──────── DATA PROVIDED ────────
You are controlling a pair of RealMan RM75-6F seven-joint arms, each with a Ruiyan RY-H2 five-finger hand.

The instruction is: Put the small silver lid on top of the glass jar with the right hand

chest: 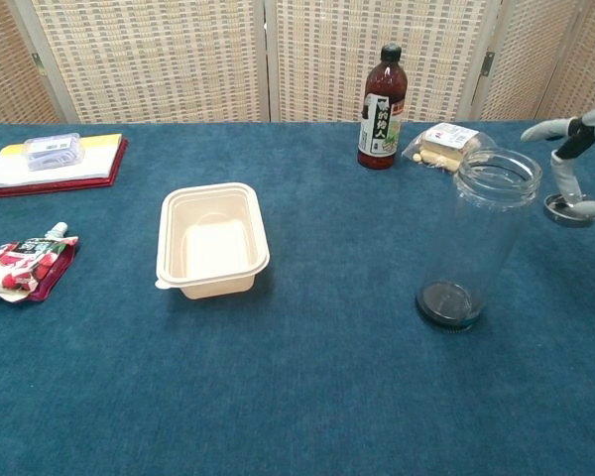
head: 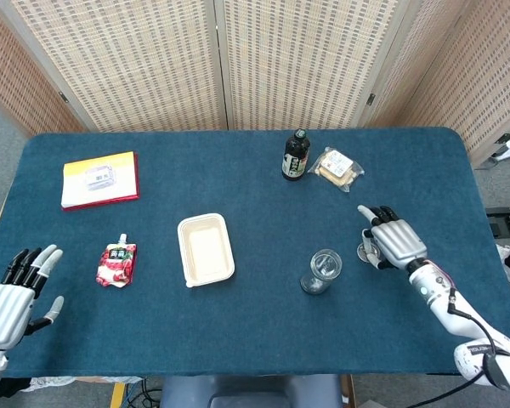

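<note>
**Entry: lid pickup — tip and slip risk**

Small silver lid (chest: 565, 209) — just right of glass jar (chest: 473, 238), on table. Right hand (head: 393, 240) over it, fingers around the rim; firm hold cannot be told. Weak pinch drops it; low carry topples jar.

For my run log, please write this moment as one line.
right hand: pinching silver lid | glass jar: open, upright | left hand: idle, open
</note>
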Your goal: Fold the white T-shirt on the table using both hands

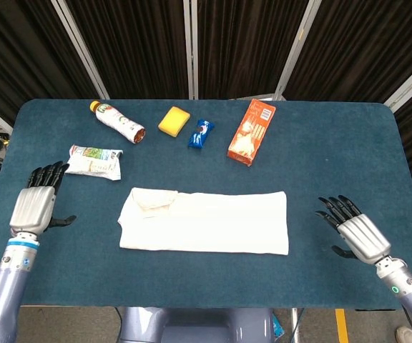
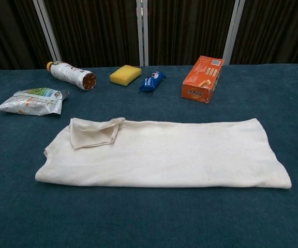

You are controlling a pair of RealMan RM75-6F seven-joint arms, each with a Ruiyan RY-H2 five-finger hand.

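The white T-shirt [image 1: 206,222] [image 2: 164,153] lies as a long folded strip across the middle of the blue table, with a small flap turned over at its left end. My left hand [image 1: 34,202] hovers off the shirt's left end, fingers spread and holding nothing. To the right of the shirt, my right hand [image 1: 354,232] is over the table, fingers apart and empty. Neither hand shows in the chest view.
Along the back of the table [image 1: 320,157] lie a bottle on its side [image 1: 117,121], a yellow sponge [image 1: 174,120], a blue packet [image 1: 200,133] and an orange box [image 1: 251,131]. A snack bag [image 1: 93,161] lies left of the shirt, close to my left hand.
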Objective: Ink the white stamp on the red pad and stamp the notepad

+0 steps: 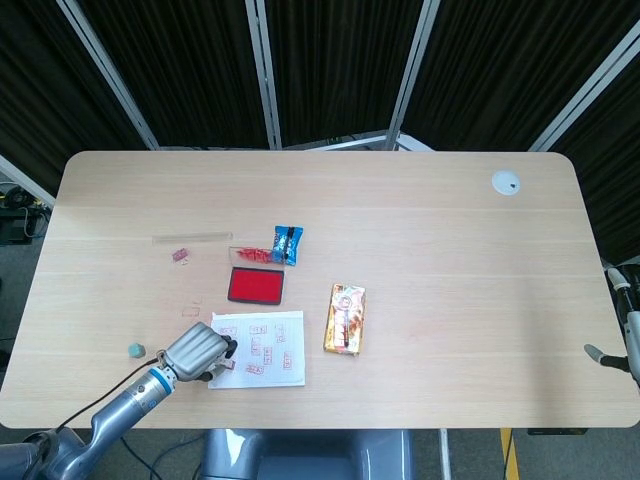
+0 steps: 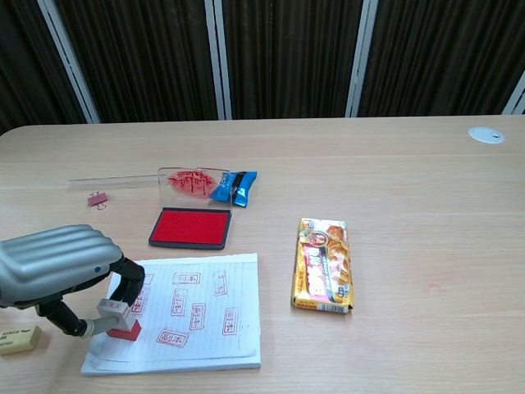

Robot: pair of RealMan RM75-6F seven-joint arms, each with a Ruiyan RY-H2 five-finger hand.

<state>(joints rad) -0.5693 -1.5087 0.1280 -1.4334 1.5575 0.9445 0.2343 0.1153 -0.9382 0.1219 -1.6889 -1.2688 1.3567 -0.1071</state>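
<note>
One stamp (image 2: pixel 119 320), one notepad (image 2: pixel 201 316)

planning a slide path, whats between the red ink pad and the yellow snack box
Only bare wooden table lies between the red ink pad and the yellow snack box, clearest in the chest view.

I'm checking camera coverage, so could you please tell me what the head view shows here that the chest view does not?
Only the head view shows the left arm reaching back from the left hand, a small green thing beside it, and the table's full outline.

Only the chest view shows the white stamp in the fingers, set on the notepad's left edge.

Both show the red pad, the yellow packet and the blue packet.
</note>
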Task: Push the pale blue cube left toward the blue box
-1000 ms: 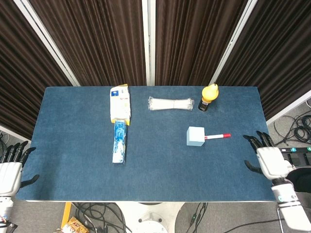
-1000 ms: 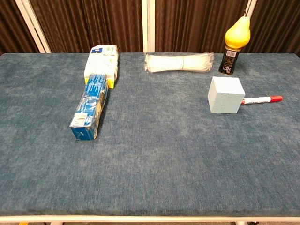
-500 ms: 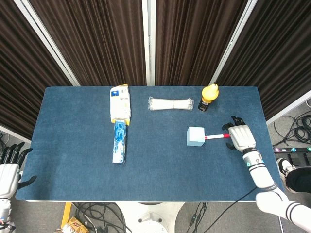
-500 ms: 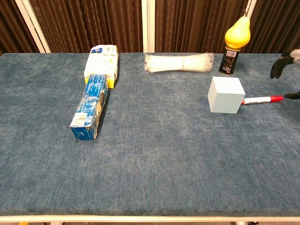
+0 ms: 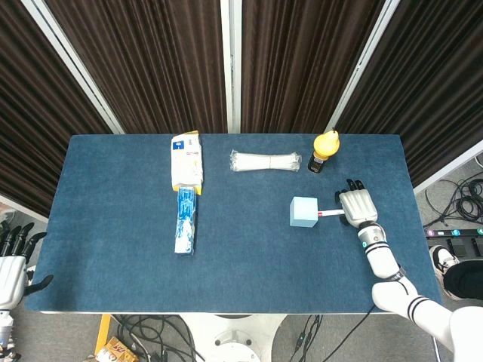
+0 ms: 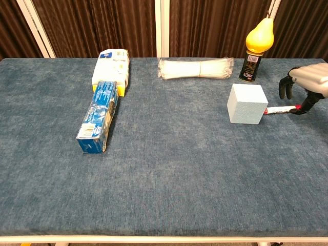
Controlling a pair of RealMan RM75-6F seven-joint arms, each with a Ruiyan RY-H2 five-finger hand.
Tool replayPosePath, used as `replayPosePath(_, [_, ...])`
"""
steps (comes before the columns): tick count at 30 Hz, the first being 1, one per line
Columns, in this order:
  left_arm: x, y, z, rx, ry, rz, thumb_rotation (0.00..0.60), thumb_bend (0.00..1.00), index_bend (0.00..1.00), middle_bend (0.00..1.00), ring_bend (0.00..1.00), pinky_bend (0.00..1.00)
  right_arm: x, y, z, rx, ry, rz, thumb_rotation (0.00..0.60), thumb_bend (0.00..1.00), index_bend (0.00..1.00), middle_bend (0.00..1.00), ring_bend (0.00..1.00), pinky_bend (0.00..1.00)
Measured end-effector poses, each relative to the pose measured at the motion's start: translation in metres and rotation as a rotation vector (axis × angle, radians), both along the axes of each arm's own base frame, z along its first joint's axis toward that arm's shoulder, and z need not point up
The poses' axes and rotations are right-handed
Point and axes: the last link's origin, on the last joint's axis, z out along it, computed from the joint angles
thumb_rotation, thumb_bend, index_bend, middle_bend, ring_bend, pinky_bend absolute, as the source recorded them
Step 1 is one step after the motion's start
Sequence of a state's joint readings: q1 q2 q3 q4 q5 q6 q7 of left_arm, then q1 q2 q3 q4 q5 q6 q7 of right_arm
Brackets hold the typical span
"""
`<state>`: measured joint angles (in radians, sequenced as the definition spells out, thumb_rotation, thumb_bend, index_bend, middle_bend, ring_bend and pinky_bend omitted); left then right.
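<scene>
The pale blue cube (image 5: 304,211) (image 6: 246,103) stands on the table right of centre. The blue box (image 5: 186,220) (image 6: 98,116) lies lengthwise well to its left. My right hand (image 5: 357,206) (image 6: 304,82) hovers over the table just right of the cube, above the red-capped marker (image 5: 329,213) (image 6: 280,109), fingers spread and holding nothing; a gap remains between it and the cube. My left hand (image 5: 10,258) stays off the table's front left corner, fingers apart and empty, seen only in the head view.
A white and yellow packet (image 5: 186,161) (image 6: 110,67) lies behind the blue box. A bundle of white cable ties (image 5: 262,161) (image 6: 195,68) and a yellow-capped bottle (image 5: 324,150) (image 6: 255,48) sit at the back. The blue table (image 5: 121,264) spans the view.
My right hand has come in from the table's right edge toward the cube, now over the marker's cap. My left hand has drifted slightly down and left.
</scene>
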<state>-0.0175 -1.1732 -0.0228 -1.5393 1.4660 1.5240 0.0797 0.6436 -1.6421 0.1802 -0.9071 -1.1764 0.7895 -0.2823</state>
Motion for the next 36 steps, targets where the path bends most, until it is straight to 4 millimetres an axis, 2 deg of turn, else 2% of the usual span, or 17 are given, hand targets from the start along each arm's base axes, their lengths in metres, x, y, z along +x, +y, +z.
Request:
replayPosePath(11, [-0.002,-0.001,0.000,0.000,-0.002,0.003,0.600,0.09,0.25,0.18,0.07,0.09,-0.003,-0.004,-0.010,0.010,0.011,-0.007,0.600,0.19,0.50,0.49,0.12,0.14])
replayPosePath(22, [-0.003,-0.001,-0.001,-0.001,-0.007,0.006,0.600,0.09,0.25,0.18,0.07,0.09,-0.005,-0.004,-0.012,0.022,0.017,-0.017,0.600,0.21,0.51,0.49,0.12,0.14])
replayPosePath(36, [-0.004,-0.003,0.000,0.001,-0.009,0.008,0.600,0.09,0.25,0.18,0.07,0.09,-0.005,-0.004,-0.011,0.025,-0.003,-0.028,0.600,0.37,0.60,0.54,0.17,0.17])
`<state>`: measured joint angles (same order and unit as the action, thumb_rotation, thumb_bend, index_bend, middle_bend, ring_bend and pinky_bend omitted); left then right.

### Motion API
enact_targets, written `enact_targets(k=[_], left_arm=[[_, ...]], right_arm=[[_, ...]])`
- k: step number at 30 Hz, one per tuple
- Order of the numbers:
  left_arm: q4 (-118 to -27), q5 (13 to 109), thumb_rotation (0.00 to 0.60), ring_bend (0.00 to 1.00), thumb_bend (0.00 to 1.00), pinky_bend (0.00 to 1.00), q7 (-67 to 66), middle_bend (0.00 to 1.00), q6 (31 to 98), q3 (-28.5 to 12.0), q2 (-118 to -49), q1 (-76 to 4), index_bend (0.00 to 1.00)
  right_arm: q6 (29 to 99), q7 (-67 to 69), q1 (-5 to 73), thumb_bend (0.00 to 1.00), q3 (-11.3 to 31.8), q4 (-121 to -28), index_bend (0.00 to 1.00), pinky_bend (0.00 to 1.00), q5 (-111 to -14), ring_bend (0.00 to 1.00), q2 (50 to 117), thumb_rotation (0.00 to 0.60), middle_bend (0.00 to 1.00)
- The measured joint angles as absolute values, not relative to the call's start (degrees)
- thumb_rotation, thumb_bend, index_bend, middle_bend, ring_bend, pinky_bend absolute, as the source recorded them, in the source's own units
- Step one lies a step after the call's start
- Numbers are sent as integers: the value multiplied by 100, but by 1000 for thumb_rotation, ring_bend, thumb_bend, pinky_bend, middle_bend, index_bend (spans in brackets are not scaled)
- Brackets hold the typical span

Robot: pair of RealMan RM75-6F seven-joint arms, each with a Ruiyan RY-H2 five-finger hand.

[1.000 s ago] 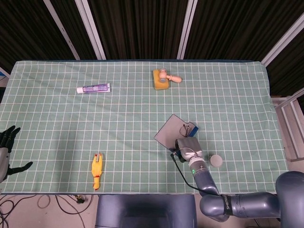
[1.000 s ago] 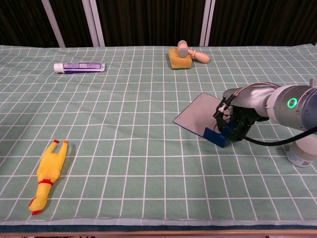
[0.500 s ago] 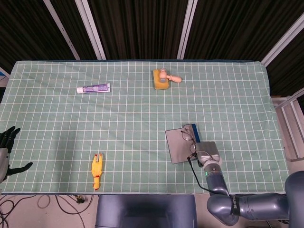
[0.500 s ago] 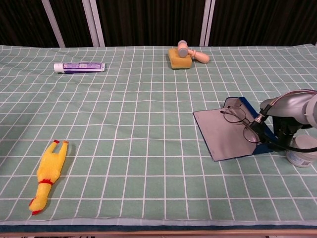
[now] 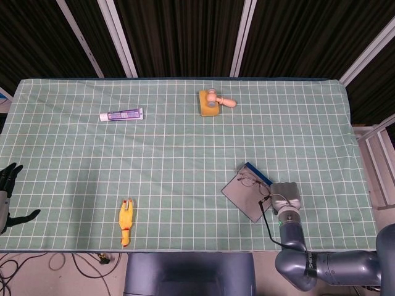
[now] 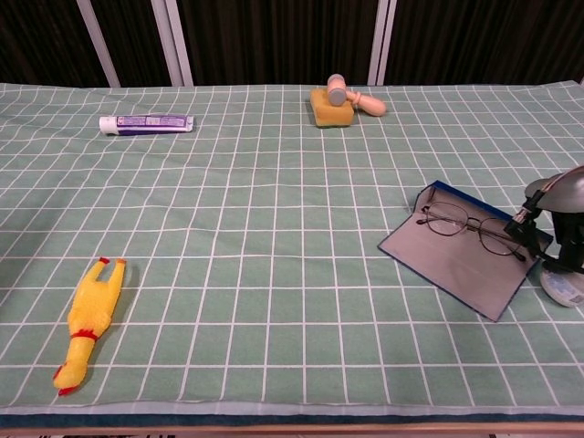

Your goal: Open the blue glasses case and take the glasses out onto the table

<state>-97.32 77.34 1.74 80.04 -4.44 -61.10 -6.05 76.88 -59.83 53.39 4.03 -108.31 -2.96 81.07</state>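
The blue glasses case lies open and flat on the green checked cloth at the right front, grey lining up. The thin-framed glasses rest across its far blue edge. My right hand is at the case's right corner, with dark fingers against the end of the glasses. What they grip is hidden. My left hand hangs off the table's left front edge with fingers spread and nothing in it.
A white jar stands just right of the case under my right wrist. A toothpaste tube lies at the back left, a yellow sponge with a wooden mallet at the back middle, and a yellow rubber chicken at the front left.
My right hand has drawn back to the right, and the open case and glasses slid and turned with it. The glasses are now uncovered. The left hand has not moved.
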Motion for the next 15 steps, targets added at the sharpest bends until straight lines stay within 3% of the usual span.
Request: enact_targets(k=[15], left_arm=[[-9731, 7735, 600, 0, 0, 0, 168, 0, 8017, -450, -6114, -600, 0]], right_arm=[[7358, -6030, 5239, 448, 650, -10055, 421, 914, 116, 1000, 8161, 600, 924]])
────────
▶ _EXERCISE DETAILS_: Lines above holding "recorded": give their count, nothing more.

▶ _ANSWER BOX_: 2